Which of the three approaches (exactTest, glmFit, glmQLFit) is more appropriate for my data set?
I noticed that by updating R to the 3.3.1 version and edgeR to 3.14 version the results of the glmQLFit are different from the ones obtained with R 3.2.2 and edgeR 3.12 version (see below).
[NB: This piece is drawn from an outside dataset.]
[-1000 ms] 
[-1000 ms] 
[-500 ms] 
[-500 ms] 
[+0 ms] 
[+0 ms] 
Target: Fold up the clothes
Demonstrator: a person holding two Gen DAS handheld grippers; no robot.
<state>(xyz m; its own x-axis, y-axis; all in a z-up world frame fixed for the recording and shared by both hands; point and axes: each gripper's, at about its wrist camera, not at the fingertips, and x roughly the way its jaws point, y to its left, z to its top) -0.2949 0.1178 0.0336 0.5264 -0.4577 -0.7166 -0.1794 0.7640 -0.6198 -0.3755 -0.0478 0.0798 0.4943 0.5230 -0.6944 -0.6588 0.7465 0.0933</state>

Is there a difference in the glmQLFit between the two versions?

My code is as follows:

y <- calcNormFactors(y)
design <- model.matrix(~0+Group)
colnames(design) <- levels(Group)
y <- estimateDisp(y, design)
qlfit <- glmQLFit(y, design)
my.contrasts <- makeContrasts(
  D1.DvsD0.D= D1.D-D0.D,
  D2.DvsD1.D= D2.D-D1.D,levels=design)
lrt <- glmQLFTest(qlfit, contrast=my.contrasts[,"D1.DvsD0.D"])
d1<- topTags(lrt, n=Inf)

Version 3.12 result:
summary (dup<- decideTestsDGE(lrt)) 
   [,1]
-1 3566
0  6725
1  2714

Version 3.14 result:
summary (dup<- decideTestsDGE(lrt)) 
   [,1]
-1 4323
0  5535
1  3147

Any advice is much appreciated!

edger rnaseq glm glmfit • 5.3k views

ADD COMMENT • link updated 7.8 years ago by Aaron Lun ★ 28k • written 7.8 years ago by alessia.donato • 0

score 3 · Accepted Answer · 2016-07-14

It seems like you have a one-way layout, so you could use any of the three approaches. However, I would suggest that you use glmQLFit + glmQLFTest as they provide the most accurate type I error control. This is because they account for the uncertainty of the dispersion estimates (which can be considerable when you have few replicates and/or the amount of shrinkage is low), whereas the other methods do not.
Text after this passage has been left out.